*Work instruction:* Go through the data below and retype all of it exactly.

*** Opening of Data segment ***

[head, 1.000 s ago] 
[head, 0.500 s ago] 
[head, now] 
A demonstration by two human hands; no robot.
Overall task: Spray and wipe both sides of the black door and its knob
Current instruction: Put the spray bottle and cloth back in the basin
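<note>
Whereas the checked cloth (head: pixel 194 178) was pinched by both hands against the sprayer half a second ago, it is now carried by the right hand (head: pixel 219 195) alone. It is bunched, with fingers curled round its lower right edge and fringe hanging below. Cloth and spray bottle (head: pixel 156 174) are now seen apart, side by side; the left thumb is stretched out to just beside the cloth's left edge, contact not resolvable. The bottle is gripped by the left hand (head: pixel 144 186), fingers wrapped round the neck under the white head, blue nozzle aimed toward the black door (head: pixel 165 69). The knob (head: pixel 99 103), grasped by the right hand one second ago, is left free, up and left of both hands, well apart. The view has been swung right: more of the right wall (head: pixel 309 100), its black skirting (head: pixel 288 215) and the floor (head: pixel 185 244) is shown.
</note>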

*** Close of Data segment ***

*Response area:*
[head, 1.000 s ago] 
[head, 0.500 s ago] 
[head, now] 
A demonstration by two human hands; no robot.
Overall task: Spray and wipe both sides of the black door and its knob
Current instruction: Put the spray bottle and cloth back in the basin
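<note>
Whereas the checked cloth (head: pixel 194 178) was pinched by both hands against the sprayer half a second ago, it is now carried by the right hand (head: pixel 219 195) alone. It is bunched, with fingers curled round its lower right edge and fringe hanging below. Cloth and spray bottle (head: pixel 156 174) are now seen apart, side by side; the left thumb is stretched out to just beside the cloth's left edge, contact not resolvable. The bottle is gripped by the left hand (head: pixel 144 186), fingers wrapped round the neck under the white head, blue nozzle aimed toward the black door (head: pixel 165 69). The knob (head: pixel 99 103), grasped by the right hand one second ago, is left free, up and left of both hands, well apart. The view has been swung right: more of the right wall (head: pixel 309 100), its black skirting (head: pixel 288 215) and the floor (head: pixel 185 244) is shown.
</note>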

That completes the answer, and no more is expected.